El varón es aceptado, la mujer no. No interesa si tiene talento o si se
esfuerza demasiado. En esta época la mujer no vale nada.
−Pero
todo va a cambiar…
−Esperemos
que así sea por el bien de muchos, aunque yo no lo veré. Ahora regresa a tu
casa. Por hoy es suficiente. Vuelve, si quieres, mañana. A la misma hora. ¿Te
parece?
−Claro
–respondió Sallie encantada.
Charlotte
subió las escaleras y desapareció por los aposentos, por detrás de una enorme
caja de roble cerca del alféizar de la ventana donde se hallaban apoyados
varios libros polvorientos.
“Me
extraña su manera de alejarse, pero cuando vuelve lo hace cargada de luz. Luego
se va apagando como las estrellas con el alba, igual que una vela. Tiene mucho
para dar, pero se la ve agotada, a medio camino, maternal y fría. Sin dudas,
abraza las nostalgias como podría amar a un niño, con la calidez y la ausencia,
con la palabra y su silencio. Así es ella, la que permanece, la que por obra de
Dios se ha quedado de este lado del camino para ser testigo y muestra de la
perpetuidad del talento. Le preguntaré quién era Tabby y cómo los trataba… Me
inquieta ese nombre y sus misterios. Lo que les dejó como legado y la sabiduría
donde escondía las lágrimas cuando todo no marchaba como quería. Tal vez, no
podía dejar de sostener a esa familia que poco a poco se derrumbaba”, pensó
Sallie llena de preguntas retóricas y con el deseo de que las horas pasaran con
la rapidez de los huracanes para volver a encender el fuego de los interrogantes.

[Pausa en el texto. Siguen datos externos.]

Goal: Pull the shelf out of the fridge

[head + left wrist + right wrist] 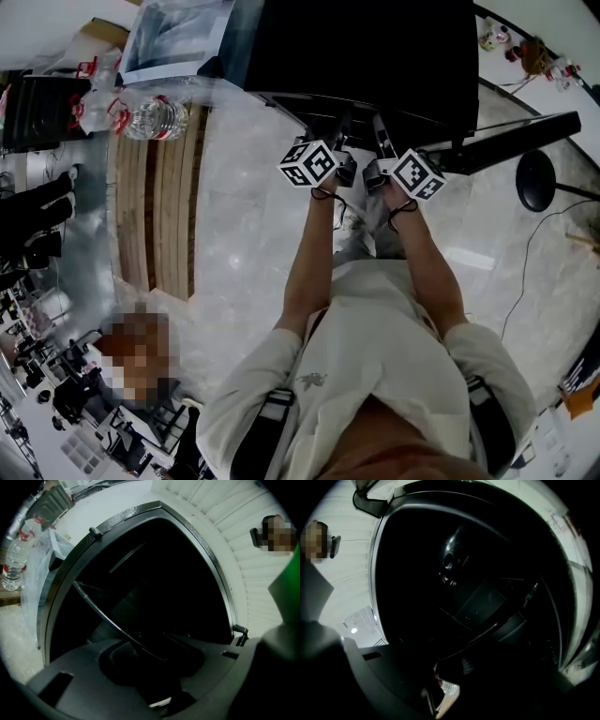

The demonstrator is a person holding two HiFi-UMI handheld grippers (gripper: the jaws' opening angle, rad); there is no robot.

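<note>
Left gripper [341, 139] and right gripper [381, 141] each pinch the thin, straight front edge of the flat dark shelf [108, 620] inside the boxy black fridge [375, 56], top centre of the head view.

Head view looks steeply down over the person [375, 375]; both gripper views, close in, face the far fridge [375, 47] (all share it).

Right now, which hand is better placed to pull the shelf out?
Left, marginally: the shelf runs into the closed jaws of the left gripper. The right gripper is shut beside it, but its view is too dark to show a grip.
</note>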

−Y los sermones –murmuró la escritora principiante.
De
haberlos escuchado se hubiera escapado para caer por esas ciénagas, esperando
desaparecer lo más rápido posible. El ser humano tiene sus debilidades y
Patrick era un hombre obsesivo, un clérigo irlandés, que se bebía sus propias
oraciones con la solemnidad de los párrocos adustos.
¡Cuánta
rigidez y formalidad!
Tal
vez, escondía inseguridad y desasosiego, miedo a ser atrapado en esas criptas
antiguas dentro de iglesias prehistóricas. Así era el padre de las hermanas
Brontë: un ser que prefería al hijo varón y que dejaba de lado a sus hijas
porque eran mujeres. Un hombre encerrado en sus manías para sobrevivir en medio
de sus propios peligros, los que no podía manejar, los que lo amarraban sin
descanso a sus leyes antagónicas.
Ser
hijas de un clérigo significaba ir por un camino aciago, sobre todo si ese
padre era pobre y arrastraba hondas preocupaciones sin futuro.
Patrick
Brontë ya era una leyenda, pero Sallie lo traía para revivir cada gesto y para
llevarlo a lo más alto.
La sabiduría del
encuentro lleva mensajes y enseñanzas. Es belleza.